Documentaire de Dominique Benicheti (1972)

L'histoire que nous conte Le Cousin Jules est celle d'une époque en grande partie révolue. C'est le genre de documentaire tout droit sorti d'un passé égaré dans les limbes du temps, déjà, seulement quarante ans après son tournage. Et s'attarder sur le travail remarquable de Dominique Benicheti et de son équipe, c'est un peu comme tomber nez à nez avec un de nos ancêtres, comme déterrer un vieux parchemin poussiéreux porteur de ce que l'on considérerait aujourd'hui comme des secrets d'une vie antérieure mais qui n'étaient alors que des gestes simples de la vie de tous les jours. La ruralité envisagée comme un mode de vie et non pas comme un spectacle ou une expérience alternative, en dehors des enjeux politiques cruciaux actuels, filmée au plus près du naturel. Regarder Le Cousin Jules en 2016, c'est jeter un pavé du passé dans la marre du présent qui projetterait une myriade de gouttelettes commémoratives.

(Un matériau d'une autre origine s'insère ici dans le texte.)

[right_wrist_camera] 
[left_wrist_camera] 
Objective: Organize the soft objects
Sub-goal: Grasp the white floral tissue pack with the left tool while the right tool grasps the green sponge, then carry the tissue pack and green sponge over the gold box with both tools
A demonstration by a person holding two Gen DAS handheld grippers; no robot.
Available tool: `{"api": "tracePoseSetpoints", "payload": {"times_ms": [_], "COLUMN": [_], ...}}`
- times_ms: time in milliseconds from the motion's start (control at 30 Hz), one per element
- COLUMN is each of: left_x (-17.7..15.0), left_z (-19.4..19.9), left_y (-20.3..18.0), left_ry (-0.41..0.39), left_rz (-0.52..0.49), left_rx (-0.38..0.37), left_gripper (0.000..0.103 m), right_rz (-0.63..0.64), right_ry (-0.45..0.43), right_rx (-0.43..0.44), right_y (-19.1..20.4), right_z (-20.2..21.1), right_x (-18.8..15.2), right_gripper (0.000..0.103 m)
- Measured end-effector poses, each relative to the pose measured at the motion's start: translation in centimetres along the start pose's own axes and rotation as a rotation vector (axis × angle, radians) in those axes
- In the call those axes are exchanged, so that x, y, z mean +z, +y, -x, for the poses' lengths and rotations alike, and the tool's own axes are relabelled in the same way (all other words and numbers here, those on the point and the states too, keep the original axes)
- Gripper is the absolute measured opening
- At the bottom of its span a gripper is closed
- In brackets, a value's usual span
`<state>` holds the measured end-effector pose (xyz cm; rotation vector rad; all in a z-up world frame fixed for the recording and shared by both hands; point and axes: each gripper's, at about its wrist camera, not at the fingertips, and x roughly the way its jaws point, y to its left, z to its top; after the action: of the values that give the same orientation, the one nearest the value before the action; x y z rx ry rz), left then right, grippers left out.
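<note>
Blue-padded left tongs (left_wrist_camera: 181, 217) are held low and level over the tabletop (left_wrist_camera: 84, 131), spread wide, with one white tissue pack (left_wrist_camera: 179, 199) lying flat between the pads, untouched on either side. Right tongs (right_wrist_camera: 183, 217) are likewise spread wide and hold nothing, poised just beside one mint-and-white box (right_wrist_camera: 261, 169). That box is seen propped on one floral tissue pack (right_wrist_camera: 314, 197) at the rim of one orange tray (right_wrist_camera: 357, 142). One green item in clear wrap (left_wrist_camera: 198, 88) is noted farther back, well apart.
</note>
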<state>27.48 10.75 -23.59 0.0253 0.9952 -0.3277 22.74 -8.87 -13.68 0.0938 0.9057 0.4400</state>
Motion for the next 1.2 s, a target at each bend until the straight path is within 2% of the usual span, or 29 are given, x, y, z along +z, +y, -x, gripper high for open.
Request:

Le passé qui éclabousse le présent de sa fabuleuse authenticité, la passé qui nous enveloppe de sa réminiscence d'une bouleversante vérité. Et j'userais volontiers d'un argument d'autorité en lien avec mon expérience personnelle pour assurer qu'on observe ici une expression de la vérité à l'état pur.


Entre avril 1968 et mars 1973, Dominique Benicheti a filmé le quotidien de Jules et Félicie Guiteaux, un couple de paysans tous deux nés en 1891. Lui est ferronnier, elle s'occupe du reste des activités qui ont trait à la vie à la campagne dans ces années-là. Ce sont des journées remplies de gestes lents et précis, répétés des milliers de fois, tous aussi importants les uns que les autres. Le superflu n'existe pas chez Jules. Il faut allumer le poêle, préparer le foyer dans lequel on fera chauffer le fer à blanc, alimenter les braises en oxygène à l'aide d'un immense soufflet, et battre le fer, inlassablement, tant qu'il est chaud et rougeoyant. Le marteau frappe le futur montant de volet, le bruit si singulier du choc résonne, l'étau enserre, le métal se tort, l'objet se forme. Chaque geste est minutieux, chaque mouvement semble aussi banal qu'essentiel, et le tout dénote une expérience que seule la pratique répétée à l'infini permet d'acquérir. De son côté, Félicie s'occupe avec la même rigueur et la même application, dans ce que l'on pourrait qualifier de concerto lent mais millimétré, avec deux partitions qui s'emboîtent parfaitement, harmonieusement. Il faut peler les patates et préparer le repas, aller chercher de l'eau dans le puits, la répartir pour tous ses usages, préparer le café à l'aide d'un moulin et d'une vieille cafetière, et le servir dans des verres avec du sucre. Un peu comme si tous les objets cachés dans nos greniers ou exposés en décoration prenaient vie et retrouvaient leur utilisation passée. Puis vient le temps de la sieste, repos au soleil bien mérité, tranquillement installé sur une chaise à l'ombre d'un béret.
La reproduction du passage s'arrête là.